### Required work
If a line of the records contains the string "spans", copy it out.
···
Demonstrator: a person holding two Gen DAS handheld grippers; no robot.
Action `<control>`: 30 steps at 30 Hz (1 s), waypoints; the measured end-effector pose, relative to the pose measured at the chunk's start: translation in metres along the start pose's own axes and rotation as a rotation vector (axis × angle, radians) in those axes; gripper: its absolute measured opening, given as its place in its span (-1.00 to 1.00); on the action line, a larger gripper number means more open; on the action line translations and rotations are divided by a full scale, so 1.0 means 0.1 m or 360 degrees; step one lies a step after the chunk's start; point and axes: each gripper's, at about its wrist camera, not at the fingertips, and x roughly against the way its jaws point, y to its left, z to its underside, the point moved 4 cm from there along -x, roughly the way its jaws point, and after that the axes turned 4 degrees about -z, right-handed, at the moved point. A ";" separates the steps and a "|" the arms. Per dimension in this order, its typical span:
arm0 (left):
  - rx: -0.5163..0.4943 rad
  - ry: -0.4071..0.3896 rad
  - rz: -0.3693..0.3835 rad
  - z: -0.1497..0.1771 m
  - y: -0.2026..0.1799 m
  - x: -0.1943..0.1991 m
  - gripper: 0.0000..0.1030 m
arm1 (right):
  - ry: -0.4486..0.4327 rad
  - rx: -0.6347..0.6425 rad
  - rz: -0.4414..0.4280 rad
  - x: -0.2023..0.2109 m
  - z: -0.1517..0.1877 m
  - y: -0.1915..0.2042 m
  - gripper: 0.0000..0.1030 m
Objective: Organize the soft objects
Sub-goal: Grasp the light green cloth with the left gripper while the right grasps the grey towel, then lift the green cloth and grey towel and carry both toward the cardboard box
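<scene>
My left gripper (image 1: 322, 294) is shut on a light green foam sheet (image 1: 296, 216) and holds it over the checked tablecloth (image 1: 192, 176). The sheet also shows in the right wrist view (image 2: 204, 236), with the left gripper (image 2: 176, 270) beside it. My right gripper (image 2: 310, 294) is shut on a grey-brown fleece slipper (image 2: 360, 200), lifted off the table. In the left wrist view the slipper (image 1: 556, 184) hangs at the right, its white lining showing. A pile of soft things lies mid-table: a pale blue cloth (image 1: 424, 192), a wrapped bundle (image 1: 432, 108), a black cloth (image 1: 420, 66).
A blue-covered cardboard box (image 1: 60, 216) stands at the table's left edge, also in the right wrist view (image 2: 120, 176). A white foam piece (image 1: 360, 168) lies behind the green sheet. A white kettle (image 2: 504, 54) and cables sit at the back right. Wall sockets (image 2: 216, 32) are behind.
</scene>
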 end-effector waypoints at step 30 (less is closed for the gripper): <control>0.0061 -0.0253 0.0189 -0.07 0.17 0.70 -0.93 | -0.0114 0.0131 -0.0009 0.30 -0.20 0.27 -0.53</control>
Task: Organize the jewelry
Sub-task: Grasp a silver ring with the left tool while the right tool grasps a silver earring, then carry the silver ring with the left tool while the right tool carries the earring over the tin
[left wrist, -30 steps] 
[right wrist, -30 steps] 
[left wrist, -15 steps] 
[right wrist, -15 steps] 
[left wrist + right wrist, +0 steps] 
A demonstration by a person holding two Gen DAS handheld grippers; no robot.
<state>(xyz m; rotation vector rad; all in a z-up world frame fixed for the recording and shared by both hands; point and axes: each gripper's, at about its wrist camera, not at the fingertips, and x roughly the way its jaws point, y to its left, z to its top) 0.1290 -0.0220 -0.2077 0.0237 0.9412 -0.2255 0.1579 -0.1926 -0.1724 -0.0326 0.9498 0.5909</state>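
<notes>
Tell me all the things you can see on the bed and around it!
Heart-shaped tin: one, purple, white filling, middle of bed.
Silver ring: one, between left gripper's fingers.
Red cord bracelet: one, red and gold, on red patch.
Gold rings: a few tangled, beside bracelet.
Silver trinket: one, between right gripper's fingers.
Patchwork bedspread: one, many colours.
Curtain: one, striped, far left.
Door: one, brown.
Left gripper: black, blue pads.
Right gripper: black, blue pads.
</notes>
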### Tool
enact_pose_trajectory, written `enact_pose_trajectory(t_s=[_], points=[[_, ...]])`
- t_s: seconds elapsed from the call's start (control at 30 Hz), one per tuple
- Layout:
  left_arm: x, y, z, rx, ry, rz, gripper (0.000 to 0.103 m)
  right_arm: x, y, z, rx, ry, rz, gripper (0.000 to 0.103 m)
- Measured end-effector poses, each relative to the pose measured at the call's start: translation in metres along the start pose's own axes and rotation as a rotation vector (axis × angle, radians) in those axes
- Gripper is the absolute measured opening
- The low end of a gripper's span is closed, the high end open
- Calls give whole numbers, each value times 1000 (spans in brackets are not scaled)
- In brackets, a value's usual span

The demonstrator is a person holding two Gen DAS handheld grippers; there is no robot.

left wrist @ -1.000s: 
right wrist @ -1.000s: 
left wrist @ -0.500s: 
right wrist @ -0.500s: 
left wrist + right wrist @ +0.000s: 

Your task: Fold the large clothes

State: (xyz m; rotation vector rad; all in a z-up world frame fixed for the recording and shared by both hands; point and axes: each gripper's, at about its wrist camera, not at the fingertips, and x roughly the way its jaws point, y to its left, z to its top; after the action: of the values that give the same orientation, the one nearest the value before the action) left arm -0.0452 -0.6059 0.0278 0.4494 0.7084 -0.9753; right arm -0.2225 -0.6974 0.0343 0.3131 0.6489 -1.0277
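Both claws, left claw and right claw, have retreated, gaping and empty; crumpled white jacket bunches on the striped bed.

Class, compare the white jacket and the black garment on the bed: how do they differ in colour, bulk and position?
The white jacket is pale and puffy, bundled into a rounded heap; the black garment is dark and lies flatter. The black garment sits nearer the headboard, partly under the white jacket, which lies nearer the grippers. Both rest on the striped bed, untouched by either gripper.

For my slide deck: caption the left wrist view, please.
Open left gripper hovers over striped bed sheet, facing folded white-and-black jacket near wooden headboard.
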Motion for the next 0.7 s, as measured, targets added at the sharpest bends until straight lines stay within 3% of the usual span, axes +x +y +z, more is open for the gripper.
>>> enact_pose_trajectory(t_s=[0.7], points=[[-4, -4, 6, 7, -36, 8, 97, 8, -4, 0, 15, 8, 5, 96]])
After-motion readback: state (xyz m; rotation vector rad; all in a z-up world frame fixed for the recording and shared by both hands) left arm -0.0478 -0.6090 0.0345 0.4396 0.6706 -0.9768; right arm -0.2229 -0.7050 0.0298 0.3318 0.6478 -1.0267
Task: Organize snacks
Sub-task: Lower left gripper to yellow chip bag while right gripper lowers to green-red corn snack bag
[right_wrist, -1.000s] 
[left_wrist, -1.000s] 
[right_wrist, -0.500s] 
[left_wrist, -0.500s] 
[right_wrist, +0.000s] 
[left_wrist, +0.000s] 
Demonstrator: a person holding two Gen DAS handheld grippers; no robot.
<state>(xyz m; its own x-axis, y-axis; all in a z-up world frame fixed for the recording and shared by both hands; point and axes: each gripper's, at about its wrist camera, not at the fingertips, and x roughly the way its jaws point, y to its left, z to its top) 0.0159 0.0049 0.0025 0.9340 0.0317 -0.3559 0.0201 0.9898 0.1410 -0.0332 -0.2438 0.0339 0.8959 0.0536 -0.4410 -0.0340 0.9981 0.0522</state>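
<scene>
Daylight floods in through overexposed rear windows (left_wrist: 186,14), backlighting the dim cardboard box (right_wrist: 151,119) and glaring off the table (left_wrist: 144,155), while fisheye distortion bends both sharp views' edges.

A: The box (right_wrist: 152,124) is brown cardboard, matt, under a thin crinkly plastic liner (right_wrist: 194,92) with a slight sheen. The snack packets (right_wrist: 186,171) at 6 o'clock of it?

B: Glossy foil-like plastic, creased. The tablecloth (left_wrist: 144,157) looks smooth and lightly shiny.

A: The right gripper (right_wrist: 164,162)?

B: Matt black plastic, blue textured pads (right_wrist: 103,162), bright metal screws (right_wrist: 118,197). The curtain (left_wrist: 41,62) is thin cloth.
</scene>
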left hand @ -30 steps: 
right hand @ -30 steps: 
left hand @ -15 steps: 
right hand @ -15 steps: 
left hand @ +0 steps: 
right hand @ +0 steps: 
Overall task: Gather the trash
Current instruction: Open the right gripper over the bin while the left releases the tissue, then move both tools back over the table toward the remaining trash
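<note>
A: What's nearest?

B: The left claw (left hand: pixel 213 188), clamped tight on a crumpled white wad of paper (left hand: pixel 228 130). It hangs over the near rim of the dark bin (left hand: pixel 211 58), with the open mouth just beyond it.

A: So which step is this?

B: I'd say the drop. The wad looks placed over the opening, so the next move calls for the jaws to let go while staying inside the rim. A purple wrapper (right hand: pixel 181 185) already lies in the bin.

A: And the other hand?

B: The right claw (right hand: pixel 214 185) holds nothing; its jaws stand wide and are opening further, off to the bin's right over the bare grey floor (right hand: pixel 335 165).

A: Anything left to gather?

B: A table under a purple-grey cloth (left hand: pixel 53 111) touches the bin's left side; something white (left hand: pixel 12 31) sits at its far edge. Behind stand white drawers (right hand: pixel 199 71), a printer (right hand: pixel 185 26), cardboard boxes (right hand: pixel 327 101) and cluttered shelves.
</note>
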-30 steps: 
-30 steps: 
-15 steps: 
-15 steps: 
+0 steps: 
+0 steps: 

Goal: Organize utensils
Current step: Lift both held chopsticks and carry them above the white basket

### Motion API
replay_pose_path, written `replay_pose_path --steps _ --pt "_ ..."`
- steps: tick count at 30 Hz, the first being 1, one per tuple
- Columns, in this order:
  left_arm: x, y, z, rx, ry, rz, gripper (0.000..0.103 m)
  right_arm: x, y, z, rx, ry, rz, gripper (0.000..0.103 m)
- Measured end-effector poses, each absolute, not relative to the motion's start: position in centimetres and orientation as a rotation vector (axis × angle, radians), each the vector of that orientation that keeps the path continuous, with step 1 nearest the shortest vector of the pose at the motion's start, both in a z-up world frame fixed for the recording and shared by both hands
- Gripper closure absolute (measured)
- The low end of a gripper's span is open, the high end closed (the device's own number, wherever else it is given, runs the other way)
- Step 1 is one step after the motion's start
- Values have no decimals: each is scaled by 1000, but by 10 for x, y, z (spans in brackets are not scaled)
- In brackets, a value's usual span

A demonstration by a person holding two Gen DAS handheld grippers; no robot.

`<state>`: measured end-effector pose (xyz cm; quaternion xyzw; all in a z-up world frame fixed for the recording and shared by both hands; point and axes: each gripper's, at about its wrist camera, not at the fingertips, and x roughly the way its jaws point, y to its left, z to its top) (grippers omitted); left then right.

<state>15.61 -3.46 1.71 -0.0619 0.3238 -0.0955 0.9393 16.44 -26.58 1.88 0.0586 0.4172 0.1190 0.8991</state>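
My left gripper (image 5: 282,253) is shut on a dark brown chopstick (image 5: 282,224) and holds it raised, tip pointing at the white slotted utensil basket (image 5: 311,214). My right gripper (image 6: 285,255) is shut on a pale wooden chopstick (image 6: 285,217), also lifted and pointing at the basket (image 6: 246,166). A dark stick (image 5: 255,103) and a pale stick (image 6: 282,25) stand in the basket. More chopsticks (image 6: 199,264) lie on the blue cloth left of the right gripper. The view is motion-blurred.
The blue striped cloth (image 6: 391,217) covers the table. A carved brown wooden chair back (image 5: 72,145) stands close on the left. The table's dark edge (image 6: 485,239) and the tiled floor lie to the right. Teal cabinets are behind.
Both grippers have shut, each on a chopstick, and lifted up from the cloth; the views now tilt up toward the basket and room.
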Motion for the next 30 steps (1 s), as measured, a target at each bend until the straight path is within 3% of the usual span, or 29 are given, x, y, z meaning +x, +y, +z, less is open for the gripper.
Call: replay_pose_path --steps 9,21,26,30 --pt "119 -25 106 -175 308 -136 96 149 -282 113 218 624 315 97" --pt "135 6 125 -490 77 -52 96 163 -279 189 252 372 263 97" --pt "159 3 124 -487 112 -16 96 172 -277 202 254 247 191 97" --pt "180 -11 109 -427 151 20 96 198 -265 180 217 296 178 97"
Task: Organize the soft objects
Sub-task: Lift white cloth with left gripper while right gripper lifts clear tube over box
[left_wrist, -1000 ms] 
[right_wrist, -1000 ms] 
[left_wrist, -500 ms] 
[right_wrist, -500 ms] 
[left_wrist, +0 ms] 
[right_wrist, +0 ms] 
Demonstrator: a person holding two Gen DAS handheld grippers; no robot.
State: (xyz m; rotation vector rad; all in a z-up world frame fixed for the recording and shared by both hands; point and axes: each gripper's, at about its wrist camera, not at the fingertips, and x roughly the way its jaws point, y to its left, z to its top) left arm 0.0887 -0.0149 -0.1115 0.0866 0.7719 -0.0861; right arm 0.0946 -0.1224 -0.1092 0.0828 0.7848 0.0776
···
### Expected answer
- Calls give whole numbers, each value times 1000 (spans in brackets are not scaled)
- Values have no decimals: each is scaled by 1000, but by 10 for x, y, z (spans in brackets are not scaled)

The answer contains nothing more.